Figure 3. Super-resolution imaging with Oligopaints and DNA-PAINT.

(a) Labelling scheme using Oligopaint probes carrying an ATTO 488 dye and a 9-base docking site that is complementary to imager strands labelled with ATTO 655. (b) Trace of Intensity versus time showing the transient binding of imager strands and docking strands or ‘blinks'. (c,d) Diffraction-limited images obtained with ATTO 488 (left) and DNA-PAINT super-resolution images obtained with ATTO 655-labelled imager strands at 5 nM (right) of Oligopaint probe sets labelled with ATTO 488 and targeting 174 kb (c) and 5 kb (d) of the mouse hoxB locus in MEFs. To the right of the images are cross-sectional (dotted lines in DNA-PAINT images i–ix) histograms displaying the normalized number of photons detected (normalized counts) versus transverse position for each region.

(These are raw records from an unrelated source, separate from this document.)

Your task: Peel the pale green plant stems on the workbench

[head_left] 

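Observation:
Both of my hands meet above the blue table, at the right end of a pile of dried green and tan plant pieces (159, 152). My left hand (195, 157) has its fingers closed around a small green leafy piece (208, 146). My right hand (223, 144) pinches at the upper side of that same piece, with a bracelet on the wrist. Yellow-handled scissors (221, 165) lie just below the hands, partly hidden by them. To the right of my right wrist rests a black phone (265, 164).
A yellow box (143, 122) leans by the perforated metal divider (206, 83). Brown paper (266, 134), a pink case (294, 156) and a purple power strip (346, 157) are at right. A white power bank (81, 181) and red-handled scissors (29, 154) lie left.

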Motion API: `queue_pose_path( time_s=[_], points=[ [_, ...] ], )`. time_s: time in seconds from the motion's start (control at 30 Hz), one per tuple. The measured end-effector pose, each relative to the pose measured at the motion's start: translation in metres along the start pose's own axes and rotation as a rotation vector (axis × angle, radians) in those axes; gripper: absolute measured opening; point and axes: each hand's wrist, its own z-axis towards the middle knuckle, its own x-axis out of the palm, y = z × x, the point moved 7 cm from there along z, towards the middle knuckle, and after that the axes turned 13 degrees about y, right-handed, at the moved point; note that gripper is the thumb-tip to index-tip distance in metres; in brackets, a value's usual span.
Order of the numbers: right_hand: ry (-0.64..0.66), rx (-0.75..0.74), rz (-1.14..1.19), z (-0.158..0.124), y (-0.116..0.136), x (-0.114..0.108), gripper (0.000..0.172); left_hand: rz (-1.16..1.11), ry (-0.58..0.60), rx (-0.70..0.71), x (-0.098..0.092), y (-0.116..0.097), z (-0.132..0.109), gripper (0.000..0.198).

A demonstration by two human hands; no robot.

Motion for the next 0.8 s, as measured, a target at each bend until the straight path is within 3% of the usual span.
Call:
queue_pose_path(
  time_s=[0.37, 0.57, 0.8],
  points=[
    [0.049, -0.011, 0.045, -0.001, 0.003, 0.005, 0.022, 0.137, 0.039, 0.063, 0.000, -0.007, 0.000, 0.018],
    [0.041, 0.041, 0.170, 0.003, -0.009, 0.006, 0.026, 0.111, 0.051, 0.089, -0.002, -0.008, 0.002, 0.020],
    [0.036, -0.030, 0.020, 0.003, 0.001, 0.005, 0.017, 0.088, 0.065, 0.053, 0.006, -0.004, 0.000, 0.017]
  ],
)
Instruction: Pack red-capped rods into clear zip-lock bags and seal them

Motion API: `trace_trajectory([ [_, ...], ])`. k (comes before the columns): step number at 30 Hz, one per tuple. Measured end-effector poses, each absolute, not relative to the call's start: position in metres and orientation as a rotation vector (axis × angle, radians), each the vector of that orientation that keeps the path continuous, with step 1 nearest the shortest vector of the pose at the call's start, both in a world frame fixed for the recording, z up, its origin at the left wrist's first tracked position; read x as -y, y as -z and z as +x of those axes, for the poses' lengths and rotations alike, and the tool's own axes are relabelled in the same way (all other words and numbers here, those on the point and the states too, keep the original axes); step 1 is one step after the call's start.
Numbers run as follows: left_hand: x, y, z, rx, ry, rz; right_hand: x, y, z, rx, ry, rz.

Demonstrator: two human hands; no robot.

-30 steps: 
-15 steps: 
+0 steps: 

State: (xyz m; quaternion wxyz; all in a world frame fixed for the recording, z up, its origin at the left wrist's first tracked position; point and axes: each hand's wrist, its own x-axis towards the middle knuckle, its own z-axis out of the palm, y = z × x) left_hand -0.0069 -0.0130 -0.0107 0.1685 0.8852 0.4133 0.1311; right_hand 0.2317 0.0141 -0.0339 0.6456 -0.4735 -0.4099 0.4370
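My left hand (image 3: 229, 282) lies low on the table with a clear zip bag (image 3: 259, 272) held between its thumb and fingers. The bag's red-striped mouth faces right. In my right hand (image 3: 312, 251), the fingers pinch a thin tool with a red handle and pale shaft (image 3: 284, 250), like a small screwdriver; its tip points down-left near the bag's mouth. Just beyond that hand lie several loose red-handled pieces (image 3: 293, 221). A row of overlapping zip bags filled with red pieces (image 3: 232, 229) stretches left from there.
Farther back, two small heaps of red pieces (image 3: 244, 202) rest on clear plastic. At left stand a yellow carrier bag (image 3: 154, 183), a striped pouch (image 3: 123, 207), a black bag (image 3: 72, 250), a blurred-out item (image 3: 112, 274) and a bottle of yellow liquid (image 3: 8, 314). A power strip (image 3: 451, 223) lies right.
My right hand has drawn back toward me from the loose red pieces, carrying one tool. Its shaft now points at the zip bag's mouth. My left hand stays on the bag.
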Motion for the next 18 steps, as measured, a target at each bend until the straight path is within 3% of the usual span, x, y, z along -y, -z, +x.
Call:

Structural features are inferred from these transverses with one-dimensional Gaussian fits, with FWHMs indicated above each graph. Imaging: 15,000 frames at 10 Hz rate. Super-resolution images are presented as heat maps of single-mole localization density: black (fewest) -> red -> yellow -> white (most).

Figure 4. HOPs.

(a) Schematic of HOPs targeting the mouse XIC (not to scale). 129 (green) and CAST (magenta) HOPs are targeted to SNPs and carry variants specific for the 129S1/SvImJ (129) or CAST/EiJ (CAST) genomes, respectively, while interstitial (white) probes target sequences common to both genomes. None of these three probe sets target the Xist transcript, which is targeted by a fourth Oligopaint probe set (blue) (b) Hybrid EY.T4 129xCAST-transformed MEF cells visualized with 129 (green) and Cast (magenta) HOPs and the interstitial probe set (white). The interstitial probe set binds 129 and CAST chromosomes equally well (left), while the 129 and CAST HOPs reveal the parent-of-origin of the interstitial signals (right). (c) RNA/DNA FISH with 129 (green) and CAST (magenta) HOPs and Xist RNA FISH (white) demonstrating co-localization of Xist signal with that of the 129 HOP. Arrows point to Xist signals. (d) Percentage of nuclei falling into each of five Xist staining patterns. (e) Polytene chromosomes of a Drosophila salivary gland nucleus (left) and enlarged image of boxed region (right) from DGRP 057 × DGRP 461 hybrid larvae visualized with Oligopaints targeting the BX-C (blue) and 057-specific (green) and 461-specific (magenta) HOPs targeting the flanking 89E–93C region. DNA is stained with 4′,6-diamidino-2-phenylindole (DAPI; grey), which is removed from right image. Images are single Z slices from a laser scanning confocal microscope. (f) Drosophila 6–8 h embryo nuclei visualized with the BX-C probe set (white) and the 057 (green) and 461 (magenta) HOPs showing the paired (left) and unpaired (right) at both BX-C and the adjacent 89E–93C region. (g) % Pairing observed at BX-C and 89E–93C, where loci were considered paired if edge-to-edge distance between their signals was ≤0.8 μm. (NS, not significant, two-tailed Fisher's exact P=0.88, n=101). (h) The paired status of BX-C is statistically associated with that of 89E–93C (two-tailed Fisher's exact P=6.4 × 10⁻¹⁷, n=101). For b, c, and f: DNA is stained with DAPI (blue). Images are maximum Z projections from a laser scanning confocal microscope.